BEGIN EXERCISE MATERIALS
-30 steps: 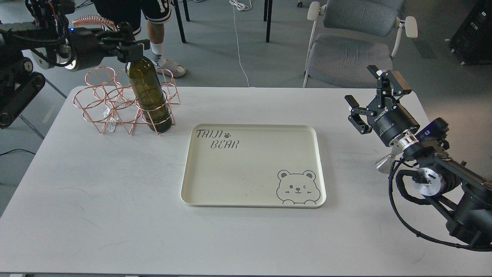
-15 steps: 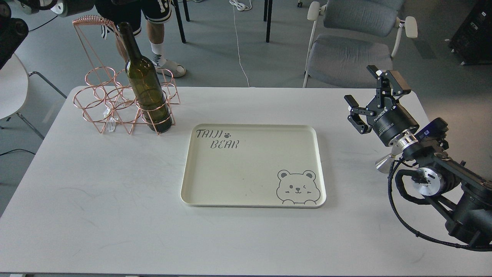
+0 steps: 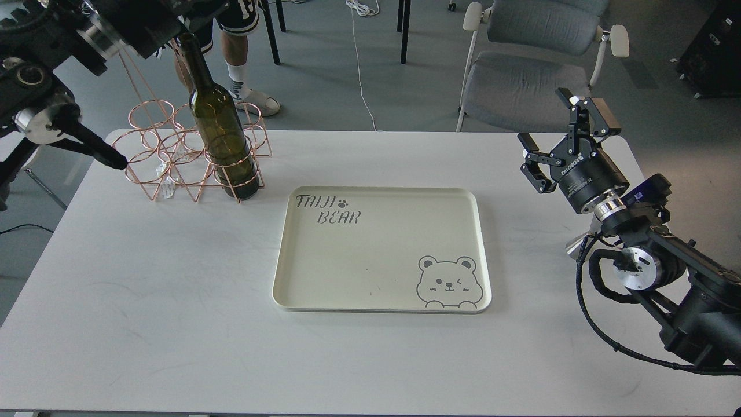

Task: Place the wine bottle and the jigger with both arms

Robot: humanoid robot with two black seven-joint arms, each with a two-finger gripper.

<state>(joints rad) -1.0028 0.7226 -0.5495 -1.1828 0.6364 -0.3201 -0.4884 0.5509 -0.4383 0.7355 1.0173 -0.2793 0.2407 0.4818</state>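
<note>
The white surface (image 3: pixel 145 301) is bare along its near edge. Further in, near the middle, lies a cream tray (image 3: pixel 347 260), empty, with "TAIJI BEAR" printed at its far left corner and a bear face at its near right corner.

The right arm (image 3: pixel 666 278) comes in from the lower right, its black cable looping beside a silver joint. Just behind that arm, at the right edge of the surface, a small part of the steel jigger (image 3: pixel 573 246) peeks out; most of it is hidden by the arm, so I cannot tell how it stands. Beyond it the right gripper (image 3: pixel 558 139) is raised above the far right corner of the surface, its jaws spread apart and holding nothing, well clear of the jigger.

At the far left stands a copper wire rack (image 3: pixel 173 156) of rings. The bottle (image 3: pixel 223 139) stands upright in the ring nearest the tray, its neck rising well above the rack.

The left arm (image 3: pixel 52 58) fills the top left corner, above and left of the rack. Its gripper (image 3: pixel 191 8) sits at the top edge just above the bottle's mouth, dark and partly cut off, so I cannot tell how its jaws stand or whether they touch the bottle.

Behind the surface are a grey chair (image 3: pixel 521 69) and a person's legs (image 3: pixel 243 58).
</note>
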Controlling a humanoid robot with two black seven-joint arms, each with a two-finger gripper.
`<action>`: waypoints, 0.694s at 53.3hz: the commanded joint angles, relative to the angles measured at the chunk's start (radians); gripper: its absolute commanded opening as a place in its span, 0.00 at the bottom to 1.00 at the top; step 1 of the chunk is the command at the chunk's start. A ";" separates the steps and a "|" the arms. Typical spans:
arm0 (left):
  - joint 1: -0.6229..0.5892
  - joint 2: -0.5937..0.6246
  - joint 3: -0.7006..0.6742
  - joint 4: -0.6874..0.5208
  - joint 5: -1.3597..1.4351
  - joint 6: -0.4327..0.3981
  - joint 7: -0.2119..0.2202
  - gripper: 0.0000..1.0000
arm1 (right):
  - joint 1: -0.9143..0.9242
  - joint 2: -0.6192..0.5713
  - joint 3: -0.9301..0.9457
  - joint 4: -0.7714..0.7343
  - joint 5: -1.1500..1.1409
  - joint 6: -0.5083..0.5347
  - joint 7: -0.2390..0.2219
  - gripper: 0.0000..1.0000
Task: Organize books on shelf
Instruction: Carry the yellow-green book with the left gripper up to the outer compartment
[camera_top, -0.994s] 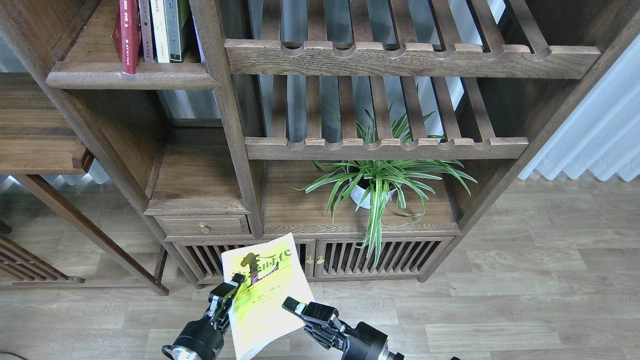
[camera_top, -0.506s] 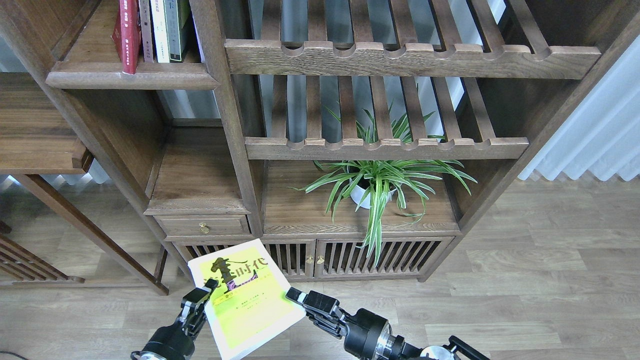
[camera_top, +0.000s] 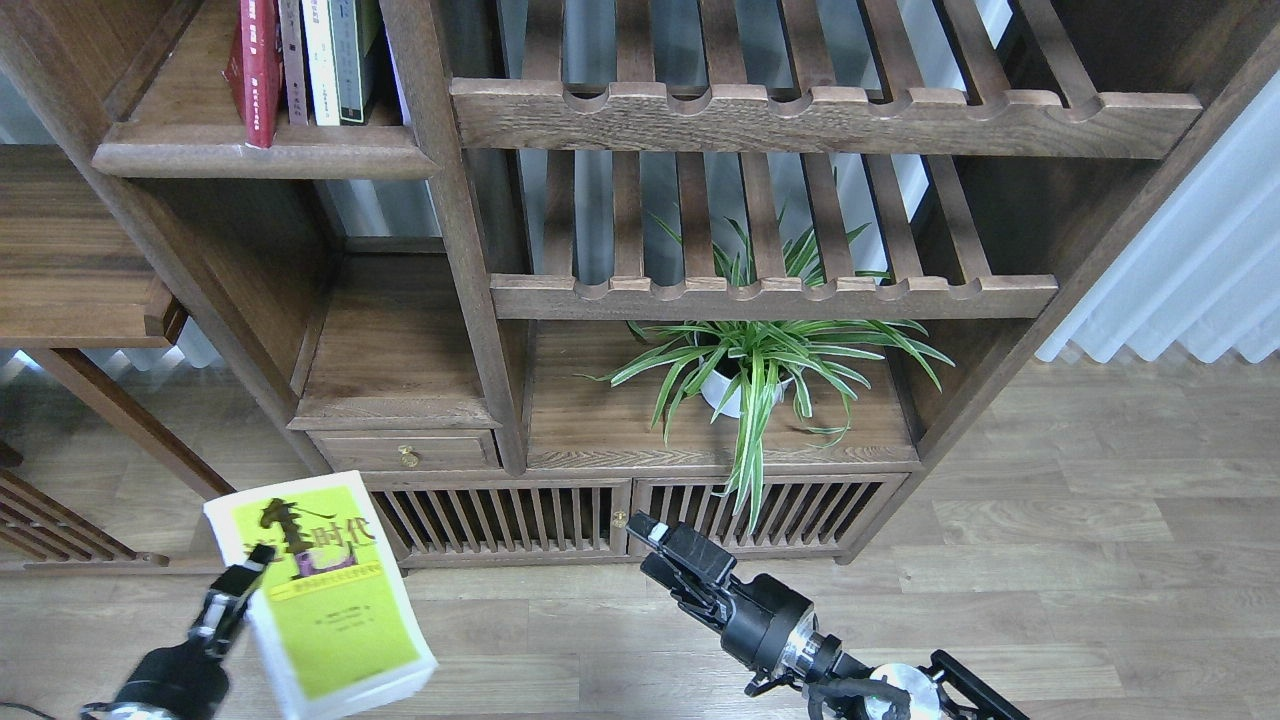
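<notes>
Upright on shelf (camera_top: 265, 160): books (camera_top: 300, 60)

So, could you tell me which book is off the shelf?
The yellow-green book, gripped by the left claw; the others stand upright on the shelf.

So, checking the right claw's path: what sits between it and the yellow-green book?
Nothing: in the head view only bare floor separates the right claw from the book.
</notes>
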 joint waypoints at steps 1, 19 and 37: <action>0.075 0.002 -0.127 -0.068 0.111 0.000 0.002 0.04 | 0.008 0.000 0.004 0.009 0.000 0.003 0.001 0.99; 0.190 -0.071 -0.375 -0.368 0.160 0.000 0.009 0.04 | 0.016 0.000 0.033 0.009 -0.006 -0.005 0.000 0.99; 0.114 -0.127 -0.461 -0.373 0.170 0.000 0.072 0.04 | 0.016 0.000 0.073 -0.003 -0.006 -0.004 0.001 0.99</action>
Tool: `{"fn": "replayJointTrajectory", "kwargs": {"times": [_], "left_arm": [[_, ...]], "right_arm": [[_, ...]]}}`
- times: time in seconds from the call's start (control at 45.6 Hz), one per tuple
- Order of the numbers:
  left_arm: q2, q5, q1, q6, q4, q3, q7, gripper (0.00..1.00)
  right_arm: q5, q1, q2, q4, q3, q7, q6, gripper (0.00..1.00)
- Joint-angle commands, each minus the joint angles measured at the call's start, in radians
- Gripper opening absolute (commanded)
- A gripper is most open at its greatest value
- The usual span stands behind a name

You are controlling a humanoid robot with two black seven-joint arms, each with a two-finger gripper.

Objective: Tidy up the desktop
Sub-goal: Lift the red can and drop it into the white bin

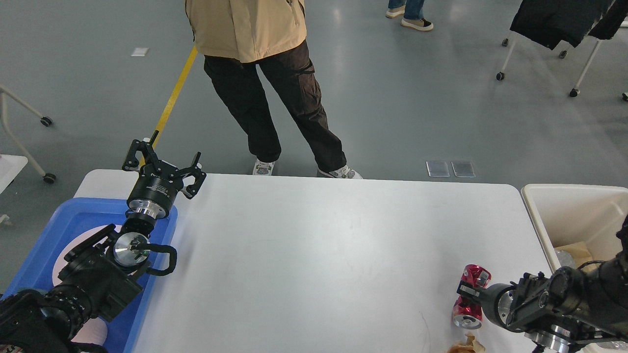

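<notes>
The white desktop (319, 245) fills the middle of the head view. A crushed red can (469, 279) with a silver end lies near its front right corner. My right gripper (466, 292) comes in from the right, and its dark fingers (467, 290) are closed across the can's pinched middle. My left gripper (163, 164) is open and empty, held up over the far left corner of the desktop, by the far end of the blue tray (59, 230).
The blue tray holds a white plate (66, 255) under my left arm. A cream bin (569, 215) with paper and plastic inside stands off the right edge. A brown paper scrap (463, 345) lies at the front edge. A person (274, 98) stands at the far edge.
</notes>
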Motion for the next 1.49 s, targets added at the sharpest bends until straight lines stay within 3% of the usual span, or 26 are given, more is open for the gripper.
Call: {"fn": "replayJointTrajectory", "kwargs": {"times": [0.0,0.219,0.373,0.46,0.548,0.636,0.745,0.855,0.986,1.271,1.469], "left_arm": [[-0.002,0.000,0.000,0.000,0.000,0.000,0.000,0.99],[0.001,0.000,0.000,0.000,0.000,0.000,0.000,0.99],[0.001,0.000,0.000,0.000,0.000,0.000,0.000,0.99],[0.001,0.000,0.000,0.000,0.000,0.000,0.000,0.99],[0.001,0.000,0.000,0.000,0.000,0.000,0.000,0.99],[0.001,0.000,0.000,0.000,0.000,0.000,0.000,0.99],[-0.002,0.000,0.000,0.000,0.000,0.000,0.000,0.99],[-0.002,0.000,0.000,0.000,0.000,0.000,0.000,0.99],[0.001,0.000,0.000,0.000,0.000,0.000,0.000,0.99],[-0.002,0.000,0.000,0.000,0.000,0.000,0.000,0.99],[-0.002,0.000,0.000,0.000,0.000,0.000,0.000,0.99]], "right_arm": [[0.002,0.003,-0.005,0.003,-0.002,0.000,-0.001,0.00],[-0.015,0.157,-0.119,0.034,-0.016,0.003,0.055,0.00],[-0.069,0.466,-0.208,0.089,-0.045,0.006,0.342,0.00],[-0.072,0.737,-0.228,0.141,-0.045,0.006,0.606,0.00],[-0.072,0.912,-0.211,0.189,-0.042,0.006,0.739,0.00],[-0.072,1.029,-0.157,0.264,-0.037,0.006,0.767,0.00],[-0.069,1.046,-0.133,0.299,-0.029,0.002,0.749,0.00],[-0.075,0.919,-0.146,0.253,-0.054,-0.006,0.668,0.00],[-0.146,0.681,-0.192,0.047,-0.128,-0.006,0.617,0.00],[-0.086,-0.001,-0.216,-0.671,-0.135,-0.014,0.470,0.00],[0.129,-0.376,-0.121,-1.150,-0.134,-0.069,0.431,0.00]]}}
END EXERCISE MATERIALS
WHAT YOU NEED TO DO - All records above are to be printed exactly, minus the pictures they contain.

RESPONSE -
-30 steps: 
-15 steps: 
+0 steps: 

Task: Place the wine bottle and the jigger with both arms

Robot: humanoid robot with two black seven-joint arms, each with a two-finger gripper.

<state>(joints rad) -1.0028 0.7226 -0.5495 -1.1828 0.6364 -0.3201 -0.4884 0.5509 -0.4383 0.7355 1.0173 -0.2793 0.2407 0.4818</state>
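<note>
The white surface (image 3: pixel 145 301) is bare along its near edge. Further in, near the middle, lies a cream tray (image 3: pixel 347 260), empty, with "TAIJI BEAR" printed at its far left corner and a bear face at its near right corner.

The right arm (image 3: pixel 666 278) comes in from the lower right, its black cable looping beside a silver joint. Just behind that arm, at the right edge of the surface, a small part of the steel jigger (image 3: pixel 573 246) peeks out; most of it is hidden by the arm, so I cannot tell how it stands. Beyond it the right gripper (image 3: pixel 558 139) is raised above the far right corner of the surface, its jaws spread apart and holding nothing, well clear of the jigger.

At the far left stands a copper wire rack (image 3: pixel 173 156) of rings. The bottle (image 3: pixel 223 139) stands upright in the ring nearest the tray, its neck rising well above the rack.

The left arm (image 3: pixel 52 58) fills the top left corner, above and left of the rack. Its gripper (image 3: pixel 191 8) sits at the top edge just above the bottle's mouth, dark and partly cut off, so I cannot tell how its jaws stand or whether they touch the bottle.

Behind the surface are a grey chair (image 3: pixel 521 69) and a person's legs (image 3: pixel 243 58).
</note>
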Controlling a humanoid robot with two black seven-joint arms, each with a two-finger gripper.
`<action>`: waypoints, 0.694s at 53.3hz: the commanded joint angles, relative to the angles measured at the chunk's start (radians); gripper: its absolute commanded opening as a place in its span, 0.00 at the bottom to 1.00 at the top; step 1 of the chunk is the command at the chunk's start. A ";" separates the steps and a "|" the arms. Typical spans:
arm0 (left):
  - joint 1: -0.6229..0.5892
  - joint 2: -0.5937..0.6246
  - joint 3: -0.7006..0.6742
  - joint 4: -0.6874..0.5208
  - joint 5: -1.3597..1.4351
  - joint 6: -0.4327..0.3981
  - joint 7: -0.2119..0.2202
  - gripper: 0.0000..1.0000
arm1 (right):
  - joint 1: -0.9143..0.9242
  - joint 2: -0.6192..0.5713
  - joint 3: -0.9301..0.9457
  - joint 4: -0.7714..0.7343
  - joint 5: -1.1500..1.1409
  - joint 6: -0.5083..0.5347
  - joint 7: -0.2390..0.2219
  - gripper: 0.0000..1.0000
Task: Organize books on shelf
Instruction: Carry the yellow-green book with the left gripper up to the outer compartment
[camera_top, -0.994s] 
[camera_top, -0.506s] 
[camera_top, +0.000s] 
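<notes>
Upright on shelf (camera_top: 265, 160): books (camera_top: 300, 60)

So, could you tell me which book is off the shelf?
The yellow-green book, gripped by the left claw; the others stand upright on the shelf.

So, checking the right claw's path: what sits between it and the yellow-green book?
Nothing: in the head view only bare floor separates the right claw from the book.
</notes>
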 joint waypoints at steps 1, 19 and 37: <action>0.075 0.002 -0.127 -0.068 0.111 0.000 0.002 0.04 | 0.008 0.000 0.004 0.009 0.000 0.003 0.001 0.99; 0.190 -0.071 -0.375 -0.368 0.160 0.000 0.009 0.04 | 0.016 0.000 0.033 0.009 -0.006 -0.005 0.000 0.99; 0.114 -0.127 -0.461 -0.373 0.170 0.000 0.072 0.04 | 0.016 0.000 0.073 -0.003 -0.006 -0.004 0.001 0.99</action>
Tool: `{"fn": "replayJointTrajectory", "kwargs": {"times": [_], "left_arm": [[_, ...]], "right_arm": [[_, ...]]}}`
- times: time in seconds from the call's start (control at 45.6 Hz), one per tuple
- Order of the numbers:
  left_arm: q2, q5, q1, q6, q4, q3, q7, gripper (0.00..1.00)
  right_arm: q5, q1, q2, q4, q3, q7, q6, gripper (0.00..1.00)
- Joint-angle commands, each minus the joint angles measured at the call's start, in radians
- Gripper opening absolute (commanded)
- A gripper is most open at its greatest value
- The usual span stands behind a name

You are controlling a humanoid robot with two black seven-joint arms, each with a two-finger gripper.

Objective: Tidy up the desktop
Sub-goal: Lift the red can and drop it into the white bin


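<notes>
The white desktop (319, 245) fills the middle of the head view. A crushed red can (469, 279) with a silver end lies near its front right corner. My right gripper (466, 292) comes in from the right, and its dark fingers (467, 290) are closed across the can's pinched middle. My left gripper (163, 164) is open and empty, held up over the far left corner of the desktop, by the far end of the blue tray (59, 230).
The blue tray holds a white plate (66, 255) under my left arm. A cream bin (569, 215) with paper and plastic inside stands off the right edge. A brown paper scrap (463, 345) lies at the front edge. A person (274, 98) stands at the far edge.
</notes>
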Motion for the next 1.49 s, targets added at the sharpest bends until straight lines stay within 3% of the usual span, or 26 are given, more is open for the gripper.
Call: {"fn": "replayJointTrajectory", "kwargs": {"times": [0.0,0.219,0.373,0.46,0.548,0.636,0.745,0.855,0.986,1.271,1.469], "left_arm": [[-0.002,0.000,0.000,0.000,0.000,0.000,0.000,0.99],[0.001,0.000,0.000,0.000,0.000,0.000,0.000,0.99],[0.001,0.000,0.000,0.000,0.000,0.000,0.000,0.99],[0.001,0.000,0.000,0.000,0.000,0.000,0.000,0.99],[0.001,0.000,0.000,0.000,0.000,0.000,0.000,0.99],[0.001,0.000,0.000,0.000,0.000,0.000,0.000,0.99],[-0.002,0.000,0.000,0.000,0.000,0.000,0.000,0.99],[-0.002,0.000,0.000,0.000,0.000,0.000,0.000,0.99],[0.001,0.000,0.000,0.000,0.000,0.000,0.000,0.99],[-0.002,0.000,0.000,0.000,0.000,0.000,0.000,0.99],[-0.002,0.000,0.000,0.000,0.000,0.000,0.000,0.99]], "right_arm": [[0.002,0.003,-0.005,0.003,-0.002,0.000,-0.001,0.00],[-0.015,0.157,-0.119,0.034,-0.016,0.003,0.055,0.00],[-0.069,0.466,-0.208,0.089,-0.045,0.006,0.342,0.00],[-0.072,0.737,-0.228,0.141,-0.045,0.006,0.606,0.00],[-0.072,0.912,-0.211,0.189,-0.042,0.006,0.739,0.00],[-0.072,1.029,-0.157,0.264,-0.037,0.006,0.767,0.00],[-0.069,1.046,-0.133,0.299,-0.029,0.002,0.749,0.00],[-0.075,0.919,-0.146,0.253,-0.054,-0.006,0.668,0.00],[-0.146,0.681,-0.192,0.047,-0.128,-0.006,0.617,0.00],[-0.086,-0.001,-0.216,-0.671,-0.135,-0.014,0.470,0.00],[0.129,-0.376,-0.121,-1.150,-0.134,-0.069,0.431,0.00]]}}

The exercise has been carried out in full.